They found that the forest planet peaks sharply in brightness when it is on the opposite side of the star as seen from Earth. We'd essentially be viewing the planet at its noontime lighting, and the tree canopy would reflect infrared and visible light into space (the proportions depending on the details of the alien world's photosynthetic processes). When the planet is on either side of the star, we'd be seeing the effect of long tree shadows cast by the early morning or late evening light.
The other planet models do not have the same unique rate of change in reflectivity during their orbits as the forest world does.

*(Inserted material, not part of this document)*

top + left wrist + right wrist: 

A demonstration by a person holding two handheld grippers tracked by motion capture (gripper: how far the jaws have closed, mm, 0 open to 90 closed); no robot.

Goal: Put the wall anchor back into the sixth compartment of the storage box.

The models have to factor in the ever-changing influence of clouds on a planet's reflectively. This effect vastly complicates how the planet looks from day to day. In running their models, the researchers folded in a decade's worth of Earth observations from the International Satellite Cloud Climatology dataset (1986-1996). They found that what helps detangle the data is that trees backscatter light (like snowflakes illuminated by a camera flash), while clouds forward scatter light (like seeing fog in front of an oncoming car's headlights.)
This means that trees rise steeply in reflectivity as the planet approaches a noontime position, but clouds reflect much less.
Several weaknesses complicate the "exo-arboreal" search strategy. The team models a planet with no axial tilt, and in an edge-on orbit as seen from Earth. Therefore, the researchers do not take into account how astronomers could interpret the effect of seasonal variability. How does the planet look when the leaves fall off the trees in the autumn?
If the planet were tilted, the view should dramatically change as northern and southern poles are alternately tipped toward us during the orbit. This would complicate the planet's variability, especially if continents are distributed asymmetrically between the northern and southern hemispheres.
What's more, suppose the planet has a very exotic topology that mimics the shadow play of trees? For example, imagine if a significant fraction of the planet is covered with limestone pillars like Utah's Brice Canyon? Or perhaps the planet has a dried up seafloor that left behind tall limestone spires? Or maybe the world is covered in skyscrapers like the Star Wars megapolis planet Coruscant.